Mit geändertem Einkommensteuerbescheid von 28. Juni 2007 wurde die Einkommensteuer für das Streitjahr auf 67.598 € herabgesetzt. Auch dieser Bescheid enthielt keine Festsetzung eines Verspätungszuschlags. Erst mit Bescheid vom 2. Mai 2008 setzte das FA einen Verspätungszuschlag zur Einkommensteuer des Streitjahres von 800 € fest. Zu diesem Zeitpunkt war auch die bis zum 31. Dezember 2007 abzugebende Einkommensteuererklärung für das Jahr 2006 bereits eingereicht (nämlich am 10. Januar 2008). Aufgrund des Einkommensteuerbescheides für das Jahr 2006 vom 9. Mai 2008 kam es zu einer Erstattung von Einkommensteuer.

4

Der gegen die Festsetzung des Verspätungszuschlags gerichtete Einspruch der Kläger blieb erfolglos. Auch ihre Klage wies das Finanzgericht (FG) als unbegründet zurück.
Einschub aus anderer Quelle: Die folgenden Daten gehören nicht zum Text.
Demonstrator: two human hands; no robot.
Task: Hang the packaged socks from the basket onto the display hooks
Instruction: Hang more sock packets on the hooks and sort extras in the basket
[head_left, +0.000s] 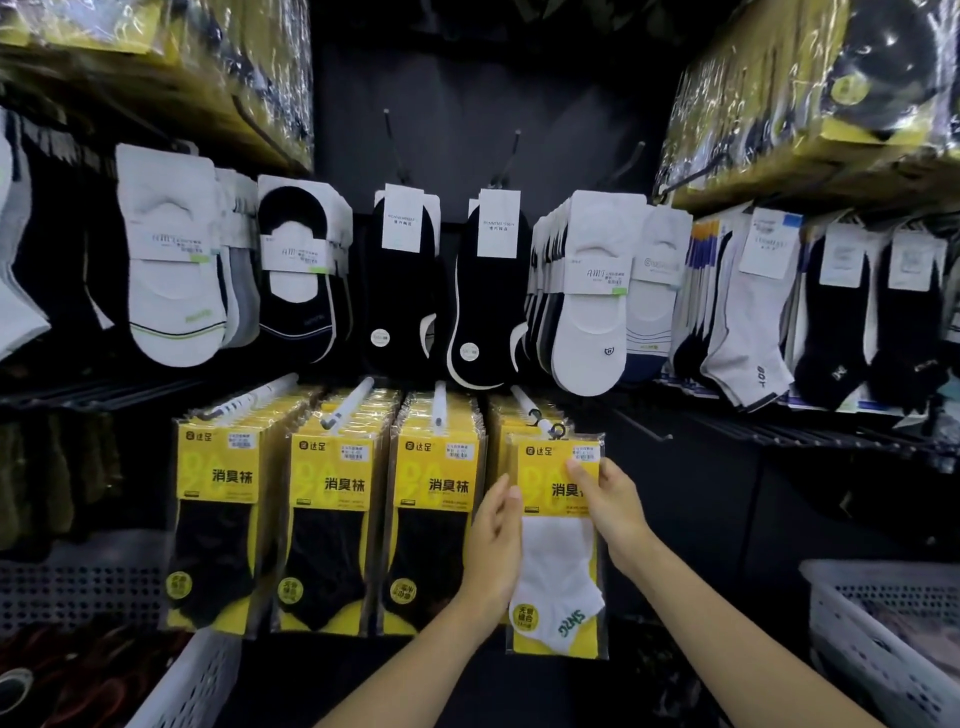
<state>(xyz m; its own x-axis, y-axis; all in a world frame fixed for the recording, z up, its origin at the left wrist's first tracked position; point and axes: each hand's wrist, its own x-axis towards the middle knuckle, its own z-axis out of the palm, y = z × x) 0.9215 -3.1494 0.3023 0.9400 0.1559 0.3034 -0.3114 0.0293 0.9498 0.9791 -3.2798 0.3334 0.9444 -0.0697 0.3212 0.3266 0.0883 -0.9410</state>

Es bejahte die Voraussetzungen des § 152 Abs. 1 der Abgabenordnung (AO). Die Kläger hätten die Einkommensteuererklärung unstreitig verspätet abgegeben. Dieses Versäumnis sei auch nicht entschuldbar. Das FA habe auch ermessensgerecht gehandelt. Es habe das Erklärungsverhalten des Vorjahres (2004: Einkommensteuererklärung verspätetet abgegeben) ebenso zutreffend in seine Überlegungen einbezogen wie den Umstand, dass die Kläger auch die Erklärung für das Jahr 2006 verspätet abgegeben hätten. Der Rechtmäßigkeit stehe auch nicht entgegen, dass das FA den Verspätungszuschlag entgegen dem Verbindungsgebot des § 152 Abs. 3 AO festgesetzt habe. Diese bloße Ordnungsvorschrift sei nicht verletzt, wenn die Festsetzung des Verspätungszuschlags binnen Jahresfrist nachgeholt werde. Diese Frist stelle aber keine absolute zeitliche Grenze dar. Deshalb halte es das FG für unbedeutend, wenn --wie vorliegend-- die Jahresfrist um zwei Tage überschritten werde.

5

Hiergegen richtet sich die Revision der Kläger, die sie auf die Verletzung von § 152 Abs. 3 AO stützen. Verspätungszuschläge könnten nicht für Vorjahre erhoben werden, obwohl die Steuererklärung des Folgejahres bereits eingereicht und abschließend bearbeitet worden sei.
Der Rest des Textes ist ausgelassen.